MethodsX (2021-08-27)
Wendy Escobedo-Hinojosa, Julian L Wissner, Bernhard Hauer
ABSTRACT

Phosphorous-NMR is scarcely employed to evaluate enzyme kinetics of kinase driven monophosphorylations, despite of being a powerful and reliable tool to undoubtedly detect the actual phosphoryl transfer to the targeted substrate. Another advantage is that an external supplementation source of the NMR active isotope is not required, since 31P is highly abundant in nature.
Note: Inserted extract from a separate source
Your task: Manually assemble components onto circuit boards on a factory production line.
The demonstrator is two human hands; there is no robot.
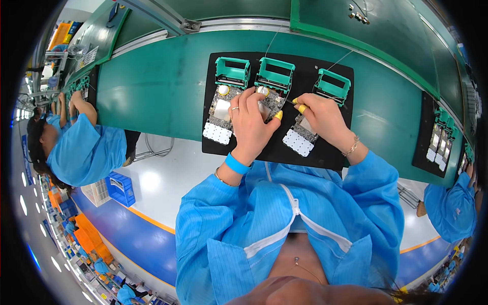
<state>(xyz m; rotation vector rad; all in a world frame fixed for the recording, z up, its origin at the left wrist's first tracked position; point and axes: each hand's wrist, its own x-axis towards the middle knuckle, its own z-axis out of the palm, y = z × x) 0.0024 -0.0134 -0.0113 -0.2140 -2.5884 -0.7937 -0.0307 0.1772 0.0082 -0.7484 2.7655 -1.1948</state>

Glycerol kinase (GlpK) from E. coli is an exemplary ATP-dependent kinase/phosphotransferase model to illustrate the value and usefulness of a 31P-NMR-based approach to assess the enzymatically driven monophosphorylation of glycerol. Moreover, the described approach offers an alternative to the indirect coupled glycerol kinase enzyme assays. Herein, we provided a real time 31P-NMR-based method customized for the direct assessment of the glycerol kinase enzyme activity.•Real-time detection for phosphoryl group dynamics in the GlpK driven reaction•Direct assessment of product formation (glycerol-monophosphate)•Parallel determination of cosubstrate (ATP) consumption and coproduct (ADP) generation•Method validation was performed via 31P-NMR for each phosphorylated molecule involved in the reaction in order to assist in the molecular assignments.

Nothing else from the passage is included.